Exercise details.
Every line from the one holding "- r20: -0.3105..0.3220" through the one holding "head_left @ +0" in the data below must be returned exactly, both ends included, with pictures left out and nothing else added.

Provided material.

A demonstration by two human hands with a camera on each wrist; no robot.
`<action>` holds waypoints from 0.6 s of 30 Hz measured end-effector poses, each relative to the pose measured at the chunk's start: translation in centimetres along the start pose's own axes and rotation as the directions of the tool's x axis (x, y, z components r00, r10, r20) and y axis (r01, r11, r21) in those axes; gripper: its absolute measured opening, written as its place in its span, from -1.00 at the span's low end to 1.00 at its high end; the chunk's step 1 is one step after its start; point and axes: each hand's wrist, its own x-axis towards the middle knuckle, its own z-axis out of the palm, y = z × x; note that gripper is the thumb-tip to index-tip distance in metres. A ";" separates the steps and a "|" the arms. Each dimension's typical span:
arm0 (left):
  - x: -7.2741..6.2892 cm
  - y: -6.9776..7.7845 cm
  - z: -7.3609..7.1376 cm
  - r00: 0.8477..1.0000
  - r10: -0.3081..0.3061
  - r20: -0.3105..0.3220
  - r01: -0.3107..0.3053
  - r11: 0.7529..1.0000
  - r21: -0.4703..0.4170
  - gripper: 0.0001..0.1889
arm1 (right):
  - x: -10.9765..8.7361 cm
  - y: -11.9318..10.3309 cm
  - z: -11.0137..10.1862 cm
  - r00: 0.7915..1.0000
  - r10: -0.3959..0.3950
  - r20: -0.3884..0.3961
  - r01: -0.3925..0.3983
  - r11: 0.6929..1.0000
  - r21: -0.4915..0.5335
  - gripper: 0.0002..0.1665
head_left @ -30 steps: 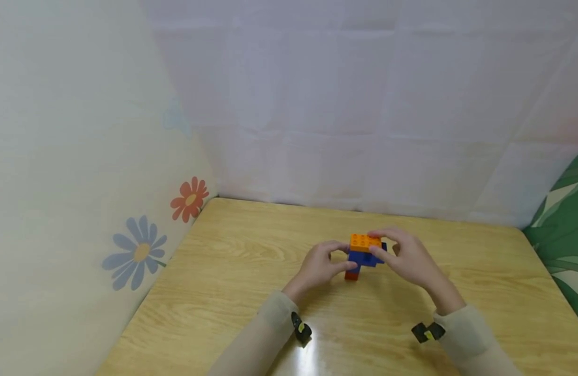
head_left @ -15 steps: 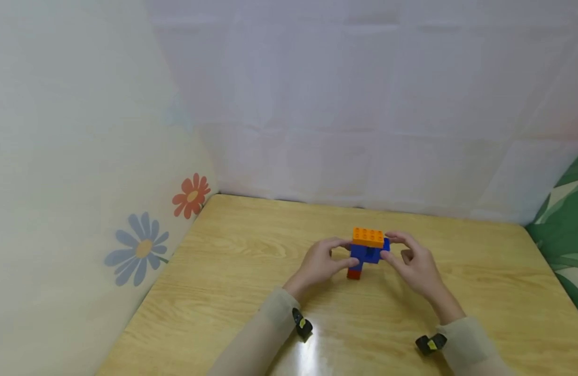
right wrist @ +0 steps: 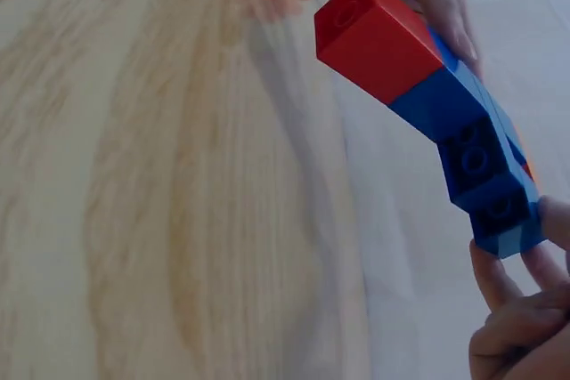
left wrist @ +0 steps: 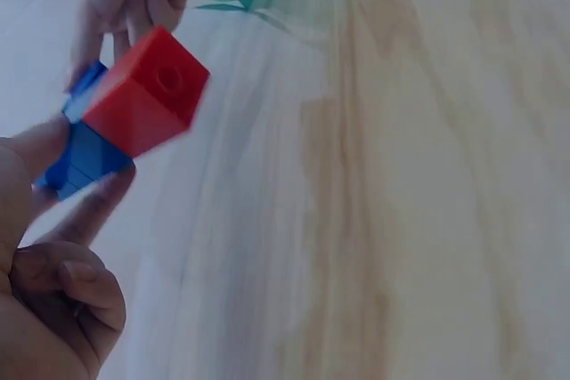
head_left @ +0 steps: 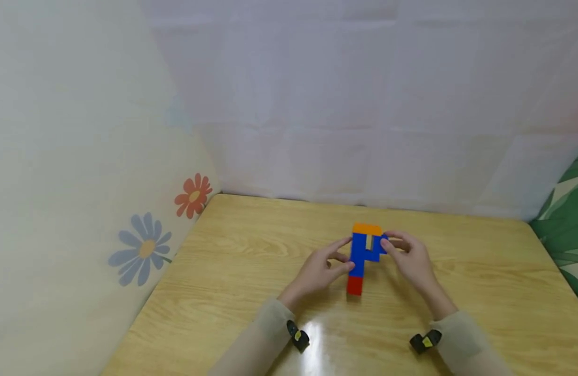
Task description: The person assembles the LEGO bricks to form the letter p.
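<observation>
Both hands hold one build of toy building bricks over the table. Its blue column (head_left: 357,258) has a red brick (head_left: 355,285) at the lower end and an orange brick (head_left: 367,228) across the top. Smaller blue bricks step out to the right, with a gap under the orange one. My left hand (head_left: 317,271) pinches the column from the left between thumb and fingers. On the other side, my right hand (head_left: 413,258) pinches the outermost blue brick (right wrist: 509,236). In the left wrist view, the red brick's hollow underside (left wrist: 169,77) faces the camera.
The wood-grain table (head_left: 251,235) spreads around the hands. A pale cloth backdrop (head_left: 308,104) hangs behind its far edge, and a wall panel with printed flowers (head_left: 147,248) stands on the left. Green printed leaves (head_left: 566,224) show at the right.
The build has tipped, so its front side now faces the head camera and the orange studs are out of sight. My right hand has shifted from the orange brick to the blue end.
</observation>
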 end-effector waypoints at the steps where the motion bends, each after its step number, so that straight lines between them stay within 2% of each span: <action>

Written answer.
  - r20: -0.3105..0.3220
  - r01: -0.3107..0.3053
  - r11: 0.7529..1.0000
  - r21: -0.4703..0.4170
  - gripper: 0.0001..0.1889
arm1 (right):
  - x: -10.9765..8.7361 cm
  - y: -11.9318..10.3309 cm
  - z: -11.0137..10.1862 cm
  - r00: 0.7915..1.0000
  - r10: -0.3959..0.3950
  - r20: -0.3884..0.3961
  - r01: -0.3925..0.3983
  - r11: 0.6929..1.0000
  - r21: -0.4915..0.5335
  - gripper: 0.0002..0.1665
head_left @ -30 steps: 
head_left @ -15 steps: 
right wrist @ +0 steps: 
left wrist @ +0 steps: 
head_left @ +0 steps: 

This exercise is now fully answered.